→ PROBLEM TO SOLVE
Could you write out the listing below again, exactly?

→ DATA
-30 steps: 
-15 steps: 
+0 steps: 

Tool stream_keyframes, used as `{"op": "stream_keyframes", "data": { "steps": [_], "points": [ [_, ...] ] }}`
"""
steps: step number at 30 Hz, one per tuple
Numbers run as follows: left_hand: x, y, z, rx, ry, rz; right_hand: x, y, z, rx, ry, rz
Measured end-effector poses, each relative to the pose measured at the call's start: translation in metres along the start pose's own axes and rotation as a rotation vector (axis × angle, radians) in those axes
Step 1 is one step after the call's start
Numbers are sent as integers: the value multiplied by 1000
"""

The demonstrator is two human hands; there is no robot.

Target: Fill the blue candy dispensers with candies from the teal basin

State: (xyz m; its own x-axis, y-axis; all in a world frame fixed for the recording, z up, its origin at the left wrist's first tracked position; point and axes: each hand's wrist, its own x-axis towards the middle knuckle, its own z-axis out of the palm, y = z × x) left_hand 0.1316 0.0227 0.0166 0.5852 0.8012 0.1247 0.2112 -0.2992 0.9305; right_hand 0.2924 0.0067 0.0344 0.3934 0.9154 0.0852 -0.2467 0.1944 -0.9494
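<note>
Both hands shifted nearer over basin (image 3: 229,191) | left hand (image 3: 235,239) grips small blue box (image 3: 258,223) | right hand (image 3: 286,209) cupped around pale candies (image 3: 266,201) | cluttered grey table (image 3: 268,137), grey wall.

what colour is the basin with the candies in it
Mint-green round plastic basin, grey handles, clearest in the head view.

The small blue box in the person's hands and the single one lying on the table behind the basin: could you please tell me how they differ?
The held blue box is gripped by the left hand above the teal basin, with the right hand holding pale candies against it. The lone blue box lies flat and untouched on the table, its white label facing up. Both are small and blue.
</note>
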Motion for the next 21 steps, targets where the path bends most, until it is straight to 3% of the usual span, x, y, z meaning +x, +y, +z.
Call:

→ WRITTEN RESPONSE
-30 steps: 
-15 steps: 
+0 steps: 

Tool stream_keyframes, used as `{"op": "stream_keyframes", "data": { "steps": [_], "points": [ [_, ...] ] }}`
"""
steps: step number at 30 Hz, one per tuple
Numbers run as follows: left_hand: x, y, z, rx, ry, rz; right_hand: x, y, z, rx, ry, rz
Measured end-effector poses, each relative to the pose measured at the call's start: translation in metres along the start pose's own axes and rotation as a rotation vector (axis × angle, radians) in those axes
Step 1 is one step after the call's start
Numbers are sent as integers: the value multiplied by 1000
"""

The demonstrator is two human hands; there is no robot.

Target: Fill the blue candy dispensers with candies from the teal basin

State: (xyz m; its own x-axis, y-axis; all in a world frame fixed for the recording, z up, its origin at the left wrist's first tracked position; point and axes: each hand's wrist, its own x-axis towards the middle knuckle, its own z-axis out of the palm, y = z × x) left_hand 0.1316 0.0227 0.0166 0.5852 0.8012 0.1247 0.2112 -0.2992 0.9305; right_hand 0.2924 0.0067 0.0344 0.3934 0.9154 0.0852 -0.2467 0.1944 -0.9494
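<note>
Both hands shifted nearer over basin (image 3: 229,191) | left hand (image 3: 235,239) grips small blue box (image 3: 258,223) | right hand (image 3: 286,209) cupped around pale candies (image 3: 266,201) | cluttered grey table (image 3: 268,137), grey wall.

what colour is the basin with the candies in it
Mint-green round plastic basin, grey handles, clearest in the head view.

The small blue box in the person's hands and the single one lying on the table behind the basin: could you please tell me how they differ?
The held blue box is gripped by the left hand above the teal basin, with the right hand holding pale candies against it. The lone blue box lies flat and untouched on the table, its white label facing up. Both are small and blue.
</note>
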Motion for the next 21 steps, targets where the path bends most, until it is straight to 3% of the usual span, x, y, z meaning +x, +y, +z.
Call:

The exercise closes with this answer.